German firms apply data-driven reactor dismantling amid mounting closures

ENBW's Neckarwestheim-1 reactor has become the latest German plant to commence dismantling and contractors are using software to optimize the removal of radioactive materials ahead of a national decommissioning surge.

Decommissioning work on EnBW’s 840 MW Neckarwestheim-1 plant (GKN I) was set to start this month after the Baden-Wurttemberg environment ministry granted the German operator a dismantling permit February 3, EnBW said in a statement.

ENBW stopped the Neckarwestheim 1 reactor (PWR) in 2011, along with its 926 MW Philippsburg 1 Boiling Water Reactor (BWR). Both units are in post-operation status. ENBW stopped its 357 MW Obrigheim PWR plant in 2005 and the unit is currently undergoing decommissioning. The operator plans to close its 1.5 GW Phillipsburg 2 and 1.4 GW Neckarwestheim 2 plants in 2019 and 2022, respectively.

EnBW estimates the dismantling of Neckarwestheim-1 will take ten to 15 years. Dismantling work on the main coolant lines around the RPV will be conducted first, in parallel with preparations to dismantle the internals.

ENBW began building the dismantling plan for Neckarwestheim-1 in 2011 and these were submitted to the regulatory authorities in 2013. A four-year consultation and review process was completed this year.

“We are pushing ahead with the creation of a suitable infrastructure for efficient dismantling in Philippsburg and Neckarwestheim and have been building residual processing centres at both sites since the beginning of 2016,” Jorg Michels, Managing Director of EnBW Kernkraft GmbH, said in the February 3 statement.

Rising activity

The number of Decontamination and Decommissioning (D&D) projects in Europe is expected to rise 8% per year in the coming decade as low power prices dent operating profits and plants reach end of lifespans, Jorg Klasen, ENBW’s Director Nuclear Decommissioning Services at German operator EnBW Kernkraft, said in May 2016.

The number of reactors in decommissioning is expected to rise from 76 in 2015 to around 110 in 2020, Klasen said.

Germany’s federal government has ordered all nuclear power plants to close by 2022, and decommissioning activity will spike around this date, Jorg Viermann, Head of Sales Waste Management at Gesellschaft fur Nuklear-Service (GNS), told Nuclear Energy Insider. GNS supplies spent fuel casks and other decommissioning services.

“We will have up to ten plants to dismantle and decommission in parallel and that is a large opportunity, especially for companies from abroad because there is not enough capacity in Germany,” Viermann said.

                                    Germany's nuclear power plants

Source: World Nuclear Association (WNA)

Vessel analysis

In 2015, GNS won a contract to dismantle the reactor pressure vessel (RPV) and internals at Philippsburg 1, as part of a Westinghouse-led consortium that also included Nukem Technologies.

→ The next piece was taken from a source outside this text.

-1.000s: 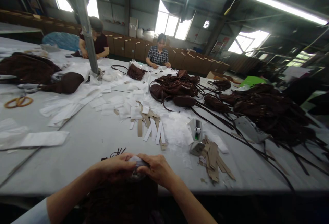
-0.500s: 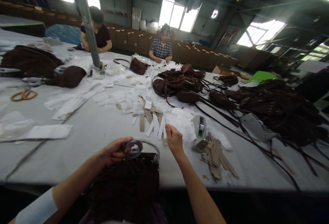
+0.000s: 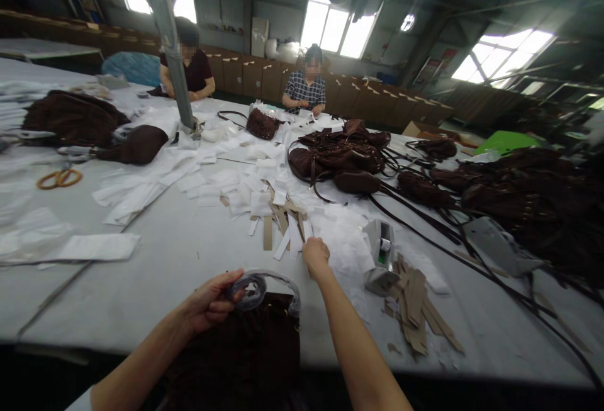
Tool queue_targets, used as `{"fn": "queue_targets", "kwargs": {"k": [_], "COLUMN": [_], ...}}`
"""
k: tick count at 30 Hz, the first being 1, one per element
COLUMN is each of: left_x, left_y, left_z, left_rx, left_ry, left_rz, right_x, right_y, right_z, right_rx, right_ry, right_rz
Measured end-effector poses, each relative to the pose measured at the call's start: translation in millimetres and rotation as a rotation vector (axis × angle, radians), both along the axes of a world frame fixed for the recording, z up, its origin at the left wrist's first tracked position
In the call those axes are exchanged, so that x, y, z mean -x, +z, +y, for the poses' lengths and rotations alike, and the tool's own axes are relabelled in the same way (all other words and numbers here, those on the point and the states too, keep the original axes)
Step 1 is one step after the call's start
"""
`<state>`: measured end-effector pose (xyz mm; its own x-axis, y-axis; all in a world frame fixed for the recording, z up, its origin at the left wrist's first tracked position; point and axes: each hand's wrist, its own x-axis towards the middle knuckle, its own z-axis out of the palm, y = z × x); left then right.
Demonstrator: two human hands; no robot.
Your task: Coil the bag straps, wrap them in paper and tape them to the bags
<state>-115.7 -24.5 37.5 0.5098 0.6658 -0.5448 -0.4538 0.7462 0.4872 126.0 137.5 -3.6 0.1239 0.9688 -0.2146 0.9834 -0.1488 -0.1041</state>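
My left hand [image 3: 210, 301] is closed on the wrapped handle [image 3: 264, 285] of a dark brown bag [image 3: 245, 354] that hangs over the near table edge. The handle is a curved loop covered in clear film. My right hand [image 3: 315, 255] reaches forward over the table, its fingers curled at the near end of a heap of white and tan paper strips [image 3: 285, 228]. I cannot see whether it has a strip between its fingers. A tape dispenser [image 3: 381, 253] stands just right of that hand.
Brown bags with long straps [image 3: 349, 159] are piled across the middle and right of the grey table [image 3: 155, 272]. Tan strips [image 3: 418, 310] lie near the front right. Orange-handled scissors [image 3: 59, 178] lie at left. Two people sit working at the far side, by a metal post [image 3: 172, 46].
My right hand left the bag handle and reached forward to the paper strips. My left hand kept hold of the handle, lifting it clear of the bag.
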Motion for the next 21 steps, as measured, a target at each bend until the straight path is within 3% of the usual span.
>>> {"fn": "queue_targets", "kwargs": {"k": [12,21], "left_x": [-5,-11], "left_y": [3.1,-22.6], "left_z": [-11,-15], "left_rx": [-0.023,0.009], "left_ry": [-0.022,-0.072], "left_rz": [0.03,0.04], "right_x": [-29,-56], "right_y": [0.7,-10.5], "right_z": [-8,-16], "right_rx": [-0.08,-0.314], "right_ry": [0.012,-0.057], "right_rz": [0.075,0.28]}}
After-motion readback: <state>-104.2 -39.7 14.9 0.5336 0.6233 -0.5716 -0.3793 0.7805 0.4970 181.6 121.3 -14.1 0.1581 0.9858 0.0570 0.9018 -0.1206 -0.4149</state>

GNS works with contractors to calculate the level of radioactivity of segmented RPV materials and plan the storage capacity to accommodate the waste. The company has developed a digital modelling solution that maps neutron-induced activation of RPV components, as well as that of external field structures, Prof Peter Phlippen, Head of Calculations at Wissenschaftlich-Technische Ingeniuerberatung (WTI), a subsidiary of GNS, said. The program was first used by GNS on the Philippsburg I BWR reactor.

Accurately calculating the overall volume of waste generated from dismantling an RPV and its internals is relatively straightforward using original NPP plans, but calculating the volume of radioactive material for different levels of radioactivity is more challenging.

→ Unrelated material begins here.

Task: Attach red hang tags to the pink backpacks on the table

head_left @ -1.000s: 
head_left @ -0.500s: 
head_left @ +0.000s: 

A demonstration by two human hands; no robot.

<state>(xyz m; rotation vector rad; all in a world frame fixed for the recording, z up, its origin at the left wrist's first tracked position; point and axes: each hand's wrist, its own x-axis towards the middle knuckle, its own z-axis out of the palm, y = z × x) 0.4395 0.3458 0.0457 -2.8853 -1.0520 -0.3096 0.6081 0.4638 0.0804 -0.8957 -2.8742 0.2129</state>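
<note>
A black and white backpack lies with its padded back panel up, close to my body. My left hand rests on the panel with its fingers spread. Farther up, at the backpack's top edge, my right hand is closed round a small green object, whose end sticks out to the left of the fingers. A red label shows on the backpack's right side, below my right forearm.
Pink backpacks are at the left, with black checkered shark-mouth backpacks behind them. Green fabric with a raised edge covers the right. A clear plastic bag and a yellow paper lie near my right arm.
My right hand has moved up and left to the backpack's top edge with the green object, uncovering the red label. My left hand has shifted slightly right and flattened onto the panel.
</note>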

GNS’ program integrates widely-available software, such as Monaco and MCMP, to process material composition data for each component of the RPV, Phlippen said.

The operator collects the data over a month and WTI then takes around two months to perform the modelling and calculations. The program can include ad hoc information such as undocumented material changes to improve the accuracy of the calculations.

Fewer casks

The GNS modelling can improve the safety of the decommissioning process and allow more efficient and realistic packaging strategies, Dr Luc Sclomer, Group Leader Nuclear Calculations at WTI, said.

Improved accuracy of waste material classification allows decommissioning companies to use fewer storage casks and this is the “real cost saving” of the software, Sclomer said. The WTI model analyses the whole waste management cycle, so final storage costs are also optimised, he said.

GNS supplies a range casks tailored for packing different waste and the company also operates an Interim Storage Facility in Lower Saxony, which will be handed over to the Federal Government later this year.

German storage capacity will be boosted in around 2022, when the Konrad mine final repository in Salzgitter is due to enter into operation.